Die von ihm eingehaltenen Ruhezeiten betragen jedoch in Summe jeweils das vom Gesetz erforderliche Ausmaß.

 

Es ist daher gerechtfertigt und vertretbar, die Geldstrafe auf 100 Euro herabzusetzen.

 

Die verhängten Geldstrafen betragen

       zu 1. und 6. gesamt: 10 %

       zu 2. und 5. gesamt: 10 %

       zu 3. und 4.:    jeweils 2 %

der möglichen Höchststrafe nach § 134 Abs.1 KFG.

 

Betreffend die Strafbemessung wird auch noch auf das Erkenntnis des VwGH vom 29.04.2002, 2000/03/0103 verwiesen:

Über den do. Bf (ebenfalls ein LKW-Lenker) wurde wegen Unterschreitung
der Ruhezeiten eine Geldstrafe von ........................ 4.000 Schilling verhängt.

 

Zur Tatzeit (Februar 1998) hat die Höchststrafe – gemäß § 134 Abs.1 KFG
in der damals geltenden Fassung – .................. 30.000 Schilling betragen.

 

Der VwGH hat eine Geldstrafe von ca. 13,3 % der möglichen Höchststrafe als rechtmäßig bestätigt bzw. die dagegen erhobene Beschwerde als unbegründet abgewiesen.

 

Vergleichsweise dazu sind somit die zu

bemessenen Geldstrafen mit jeweils 10 % der möglichen Höchststrafe als milde zu bezeichnen.

 

Umrechnungsschlüssel" Geldstrafe – Ersatzfreiheitsstrafe:

Gemäß § 134 Abs.1 KFG beträgt die Höchststrafe

5.000 Euro  bzw.  sechs Wochen (= 1.000 Stunden – geringfügig abgerundet).

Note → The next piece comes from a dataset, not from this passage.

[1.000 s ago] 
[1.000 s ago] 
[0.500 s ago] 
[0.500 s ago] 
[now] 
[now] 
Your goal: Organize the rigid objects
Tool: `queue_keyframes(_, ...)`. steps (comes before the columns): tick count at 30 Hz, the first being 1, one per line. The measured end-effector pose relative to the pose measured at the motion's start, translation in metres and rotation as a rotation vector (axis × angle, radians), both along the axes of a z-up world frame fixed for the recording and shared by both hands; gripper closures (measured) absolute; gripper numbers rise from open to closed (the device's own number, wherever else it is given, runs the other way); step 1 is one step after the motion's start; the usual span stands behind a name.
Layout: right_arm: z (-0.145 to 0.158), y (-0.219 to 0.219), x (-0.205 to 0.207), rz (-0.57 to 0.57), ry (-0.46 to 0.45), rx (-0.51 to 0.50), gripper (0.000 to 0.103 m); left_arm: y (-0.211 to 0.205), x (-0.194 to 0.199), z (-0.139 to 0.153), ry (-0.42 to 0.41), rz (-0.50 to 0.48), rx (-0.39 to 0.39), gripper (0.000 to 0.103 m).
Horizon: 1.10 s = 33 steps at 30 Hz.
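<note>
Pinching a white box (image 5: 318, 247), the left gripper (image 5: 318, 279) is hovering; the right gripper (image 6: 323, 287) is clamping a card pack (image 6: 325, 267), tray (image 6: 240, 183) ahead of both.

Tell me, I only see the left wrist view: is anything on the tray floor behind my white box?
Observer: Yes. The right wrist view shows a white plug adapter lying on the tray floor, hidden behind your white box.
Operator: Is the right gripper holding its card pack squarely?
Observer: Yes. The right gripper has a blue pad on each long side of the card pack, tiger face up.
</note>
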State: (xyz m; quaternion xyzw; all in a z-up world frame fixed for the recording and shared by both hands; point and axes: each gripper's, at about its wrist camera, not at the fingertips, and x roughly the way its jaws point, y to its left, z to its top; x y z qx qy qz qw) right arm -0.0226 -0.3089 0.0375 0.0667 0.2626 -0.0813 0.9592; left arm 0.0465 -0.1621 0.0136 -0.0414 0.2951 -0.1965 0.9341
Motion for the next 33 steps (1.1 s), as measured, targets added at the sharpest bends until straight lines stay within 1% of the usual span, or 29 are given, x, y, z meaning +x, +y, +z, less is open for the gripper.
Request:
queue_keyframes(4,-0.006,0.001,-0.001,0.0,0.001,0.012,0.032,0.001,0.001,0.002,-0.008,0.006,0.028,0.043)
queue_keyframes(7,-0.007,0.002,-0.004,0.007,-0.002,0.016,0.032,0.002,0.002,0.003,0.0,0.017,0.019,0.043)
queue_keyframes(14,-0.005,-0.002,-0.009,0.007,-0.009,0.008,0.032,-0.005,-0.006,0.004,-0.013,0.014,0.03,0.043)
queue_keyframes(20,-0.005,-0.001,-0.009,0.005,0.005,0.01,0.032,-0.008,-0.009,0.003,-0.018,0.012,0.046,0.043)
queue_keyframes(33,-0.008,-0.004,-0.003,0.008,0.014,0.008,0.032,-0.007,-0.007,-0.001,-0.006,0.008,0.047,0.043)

Dadurch ergibt sich der "Umrechnungsschlüssel"

von Geldstrafe zu Ersatzfreiheitsstrafe:  5 Euro = 1 Stunde.

 

 

 

Die Ersatzfreiheitsstrafen waren somit auf

zu 1. und 6. gesamt:        100 Stunden

zu 2. und 5. gesamt:        100 Stunden

zu 3.:                                20 Stunden und

zu 4.:                                20 Stunden

herab- bzw. festzusetzen.

 

Gemäß § 64 Abs.2 VStG beträgt der Verfahrenskostenbeitrag I. Instanz 10 % der neu bemessenen Geldstrafen.  Gemäß § 65 VStG ist für das Verfahren vor dem . Verwaltungssenat kein Verfahrenskostenbeitrag zu entrichten.

 

Es war daher spruchgemäß zu entscheiden.

 

 

Rechtsmittelbelehrung:

Gegen diesen Bescheid ist kein ordentliches Rechtsmittel zulässig.

 

Hinweis:

Gegen diesen Bescheid kann innerhalb von sechs Wochen ab seiner Zustellung Beschwerde an den Verfassungsgerichtshof und/oder Verwaltungsgerichtshof erhoben werden;  diese muss – von gesetzlichen Ausnahmen abgesehen – jeweils von einer bevollmächtigten Rechtsanwältin oder einem bevollmächtigten Rechtsanwalt eingebracht werden.

Für jede dieser Beschwerden ist eine Eingabegebühr von 220 Euro zu entrichten.

 

 

 

 

Mag. Josef Kofler

 

Beachte:

Beschwerde gegen vorstehende Entscheidung wurde abgelehnt.